WHAT TO DO: Drop the pictures, then extract the listing word for word.

SOURCE DATA:
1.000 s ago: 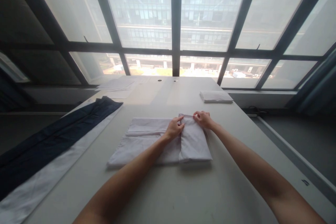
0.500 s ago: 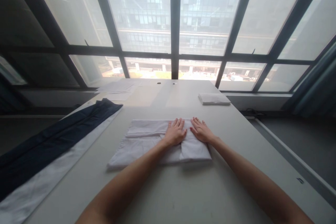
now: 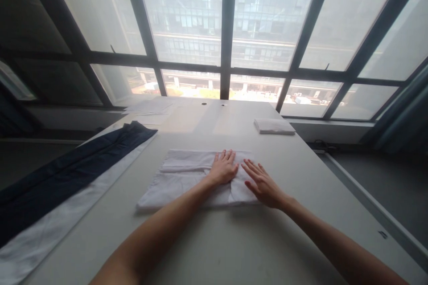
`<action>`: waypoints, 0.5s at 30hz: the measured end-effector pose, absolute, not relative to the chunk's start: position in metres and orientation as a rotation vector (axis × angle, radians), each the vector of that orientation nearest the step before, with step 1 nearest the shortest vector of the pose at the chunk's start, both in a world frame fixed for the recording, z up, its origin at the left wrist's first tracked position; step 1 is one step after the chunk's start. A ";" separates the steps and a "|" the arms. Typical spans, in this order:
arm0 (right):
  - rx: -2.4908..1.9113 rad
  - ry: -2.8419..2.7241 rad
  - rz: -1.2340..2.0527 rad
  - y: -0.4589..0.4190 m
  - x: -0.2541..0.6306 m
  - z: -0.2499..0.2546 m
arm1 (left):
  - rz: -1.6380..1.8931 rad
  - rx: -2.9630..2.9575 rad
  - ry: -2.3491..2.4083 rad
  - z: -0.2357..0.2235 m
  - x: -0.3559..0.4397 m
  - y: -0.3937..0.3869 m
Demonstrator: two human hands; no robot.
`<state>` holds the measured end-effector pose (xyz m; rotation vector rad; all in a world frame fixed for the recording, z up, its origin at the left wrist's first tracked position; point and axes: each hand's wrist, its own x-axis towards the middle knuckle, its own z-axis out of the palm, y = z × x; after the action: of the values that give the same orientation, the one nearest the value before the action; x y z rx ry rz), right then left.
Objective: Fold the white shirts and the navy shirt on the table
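At the left, a long dark cloth (image 3: pixel 76 164) lies slantwise across the edge of the counter (image 3: pixel 214 249), with a white cloth (image 3: pixel 67 219) showing along its near side. Just past its far end, some pale sheets (image 3: pixel 147 109) lie flat near the window (image 3: pixel 187 18).

In the middle of the counter, in front of the person, is the folded garment (image 3: pixel 183 179), white and lying flat, with a crease running across its left part and a narrower folded panel at its right end. The left hand (image 3: pixel 224 168) lies palm down on it where the panel begins, fingers spread and pointing away from the person. The right hand (image 3: pixel 262 185) is over the panel, palm down, its fingers straight and slightly apart, the thumb held out; whether it touches the cloth, I cannot tell.

Farther back and to the right, a small folded white stack (image 3: pixel 274 126) sits near the counter's right edge. A blue-grey curtain (image 3: pixel 401 118) hangs at the far right.
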<state>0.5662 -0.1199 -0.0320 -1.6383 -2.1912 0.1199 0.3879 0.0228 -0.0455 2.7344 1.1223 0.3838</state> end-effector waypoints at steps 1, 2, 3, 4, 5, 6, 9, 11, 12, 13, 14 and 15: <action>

YOUR RESPONSE:
1.000 s ago: 
0.500 s ago: 
now: 
`<action>`: waypoints, 0.5s at 30hz: the measured end-effector pose, absolute, not relative to the chunk's start: position in metres and orientation as a rotation vector (axis × angle, radians), each the vector of that orientation nearest the step before, with step 1 nearest the shortest vector of the pose at the chunk's start, both in a world frame fixed for the recording, z up, its origin at the left wrist's first tracked position; step 1 is one step after the chunk's start. A ";" separates the steps and a "|" the arms. Typical spans, in this order:
arm0 (right):
  - rx: -2.4908..1.9113 rad
  - ry: -2.8419..2.7241 rad
  - rz: -1.2340..2.0527 rad
  - y: -0.4589..0.4190 m
  - x: -0.2541..0.6306 m
  - z: -0.2499..0.2546 m
arm1 (left):
  - rz: -1.6380..1.8931 rad
  - rx: -2.9630..2.9575 rad
  - ry: -2.3491..2.4083 rad
  - z: -0.2357..0.2235 m
  - x: -0.3559..0.4397 m
  - y: -0.3937..0.3869 m
Demonstrator: two human hands; no robot.
`<state>` holds the measured end-effector pose (xyz m; rotation vector rad; all in a world frame fixed for the recording, z up, its origin at the left wrist's first tracked position; point and axes: each hand's wrist, its own x-axis towards the middle knuckle, its own z-axis out of the palm, y = z × x; after the action: of the values that give the same orientation, the one nearest the value before the action; x y z rx ry rz), right then left.
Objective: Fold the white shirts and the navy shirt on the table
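At the left, a long dark cloth (image 3: pixel 76 164) lies slantwise across the edge of the counter (image 3: pixel 214 249), with a white cloth (image 3: pixel 67 219) showing along its near side. Just past its far end, some pale sheets (image 3: pixel 147 109) lie flat near the window (image 3: pixel 187 18).

In the middle of the counter, in front of the person, is the folded garment (image 3: pixel 183 179), white and lying flat, with a crease running across its left part and a narrower folded panel at its right end. The left hand (image 3: pixel 224 168) lies palm down on it where the panel begins, fingers spread and pointing away from the person. The right hand (image 3: pixel 262 185) is over the panel, palm down, its fingers straight and slightly apart, the thumb held out; whether it touches the cloth, I cannot tell.

Farther back and to the right, a small folded white stack (image 3: pixel 274 126) sits near the counter's right edge. A blue-grey curtain (image 3: pixel 401 118) hangs at the far right.
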<state>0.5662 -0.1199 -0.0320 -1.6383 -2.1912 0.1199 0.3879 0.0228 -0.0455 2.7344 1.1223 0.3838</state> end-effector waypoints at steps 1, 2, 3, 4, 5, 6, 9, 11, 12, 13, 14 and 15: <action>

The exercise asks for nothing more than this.